Closed pranv closed 7 years ago
I think this is a great idea! I posted about this in the google group, too. I think a set of layers that support recurrent outputs would be awesome (or even a Recurrent model). For instance, I believe the current LSTM implementation backprops error derived from the last output on some classification task. While Keras does support outputing sequences at each recurrent timestep, to my knowledge, it doesn't support much other than simply feeding that into another RNN.
In practice, a lot of algorithms use the output at every timestep for the loss function directly. The way to train language models in Keras seems a bit strange, as a result. The example's I've seen are trained to predict the last character/word in a sequence, rather than at every timestep. The thing that a lot of researchers do is train RNNs to predict the next output at each timestep, and the final loss function is a sum over all timesteps.

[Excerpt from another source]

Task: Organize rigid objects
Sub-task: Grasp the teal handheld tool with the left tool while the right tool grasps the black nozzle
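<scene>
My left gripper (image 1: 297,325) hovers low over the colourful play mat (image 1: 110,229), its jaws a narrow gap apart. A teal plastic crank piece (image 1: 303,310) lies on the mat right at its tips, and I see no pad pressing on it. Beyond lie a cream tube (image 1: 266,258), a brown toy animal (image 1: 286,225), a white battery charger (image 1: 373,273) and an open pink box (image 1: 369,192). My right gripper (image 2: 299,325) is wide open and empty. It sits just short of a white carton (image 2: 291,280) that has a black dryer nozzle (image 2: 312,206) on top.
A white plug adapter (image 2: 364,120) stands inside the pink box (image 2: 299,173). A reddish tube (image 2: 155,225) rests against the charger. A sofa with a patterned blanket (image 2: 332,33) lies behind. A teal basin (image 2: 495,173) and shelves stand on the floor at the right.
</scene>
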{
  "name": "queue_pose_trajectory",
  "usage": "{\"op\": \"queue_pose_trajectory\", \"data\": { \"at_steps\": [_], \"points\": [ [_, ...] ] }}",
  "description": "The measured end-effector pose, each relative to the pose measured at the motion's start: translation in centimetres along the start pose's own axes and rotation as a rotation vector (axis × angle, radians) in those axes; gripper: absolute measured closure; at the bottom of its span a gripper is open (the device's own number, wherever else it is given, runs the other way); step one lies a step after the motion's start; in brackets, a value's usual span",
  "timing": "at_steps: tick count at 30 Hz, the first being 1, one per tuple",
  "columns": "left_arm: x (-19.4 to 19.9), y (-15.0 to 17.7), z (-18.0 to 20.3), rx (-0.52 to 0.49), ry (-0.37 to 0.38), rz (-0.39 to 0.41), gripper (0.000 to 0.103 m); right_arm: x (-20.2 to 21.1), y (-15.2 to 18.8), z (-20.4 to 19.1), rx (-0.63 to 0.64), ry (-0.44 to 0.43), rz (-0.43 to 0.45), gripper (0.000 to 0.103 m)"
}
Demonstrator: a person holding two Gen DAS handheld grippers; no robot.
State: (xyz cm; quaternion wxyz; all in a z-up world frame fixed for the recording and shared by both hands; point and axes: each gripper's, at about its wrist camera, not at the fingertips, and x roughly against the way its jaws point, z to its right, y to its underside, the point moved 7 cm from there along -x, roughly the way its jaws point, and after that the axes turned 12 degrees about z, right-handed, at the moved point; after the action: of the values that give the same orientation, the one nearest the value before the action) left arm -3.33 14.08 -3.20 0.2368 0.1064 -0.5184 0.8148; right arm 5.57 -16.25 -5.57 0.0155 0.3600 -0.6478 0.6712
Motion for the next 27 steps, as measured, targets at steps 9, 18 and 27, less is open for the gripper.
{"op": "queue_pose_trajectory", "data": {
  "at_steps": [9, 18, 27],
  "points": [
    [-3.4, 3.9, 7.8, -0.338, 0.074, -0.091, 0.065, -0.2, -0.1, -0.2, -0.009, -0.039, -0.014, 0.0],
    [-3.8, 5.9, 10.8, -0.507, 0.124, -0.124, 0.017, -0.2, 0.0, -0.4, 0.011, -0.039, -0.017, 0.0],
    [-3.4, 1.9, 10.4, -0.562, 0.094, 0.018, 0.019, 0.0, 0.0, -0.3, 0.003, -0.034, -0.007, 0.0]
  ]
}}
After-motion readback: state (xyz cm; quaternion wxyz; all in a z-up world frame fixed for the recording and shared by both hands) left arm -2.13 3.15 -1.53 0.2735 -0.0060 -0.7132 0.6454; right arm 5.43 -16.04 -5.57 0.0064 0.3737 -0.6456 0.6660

The LSTM in http://arxiv.org/pdf/1411.4555.pdf is a good example of this. At each timestep, a softmax is applied to the output, and the next word is predicted. The model's total loss function is designed to be a sum over all timesteps. I don't think something like this is currently possible, though I am fairly new to using Keras, so I could be wrong.
The model's total loss function is designed to be a sum over all timesteps. I don't think something like this is currently possible, though I am fairly new to using Keras, so I could be wrong.
It is definitely possible, you just have to return the full sequences and set your targets to be sequences as well.
The recurrent model idea sounds interesting, but I'm not sure I get it. Here are a few questions:
what are the use cases?
Recurrent Convolution Network, or a really deep LSTM (with more complex gating functions). Maybe, in future, if we have some layer like AttentionWindow
(I'm looking into it as well), it can be added to create common encoder-decoder pair with attention (which has given state of the art performance in a lot of tasks).
what would it make possible that would be impossible without (keep in mind that we will introduce the generic TimeDistributed layer soon)?
The aim is to have normal layers play a role in recurrent environment, without any considerations of a Recurrent environment
what is the role of our existing recurrent layers in this system?
The existing layers can be added to this model as well. But having gating mechanisms as activations could make them a bit out of order.
Edit: accidentally hit comment without completing. Fixed it.
The aim is to have normal layers play a role in recurrent environment, without any considerations of a Recurrent environment
Wouldn't that be handled by the TimeDistributed layer?
Of course, my mistake -- apologies.
As far as I understand, you're talking about stacking recurrent layers. I'm suggesting that we make each recurrent step a combination of computation of multiple layers.
On Mon, Jul 27, 2015 at 10:39 AM, jmhessel notifications@github.com wrote:
Of course, my mistake -- apologies.
Reply to this email directly or view it on GitHub: https://github.com/fchollet/keras/issues/443#issuecomment-125087639
See models like these for more reference:
@pranv Does that first link use a deep network for gating? It's hard to tell from skimming exactly what's getting built in https://github.com/kyunghyuncho/dl4mt-material/blob/master/session2/nmt.py#L464.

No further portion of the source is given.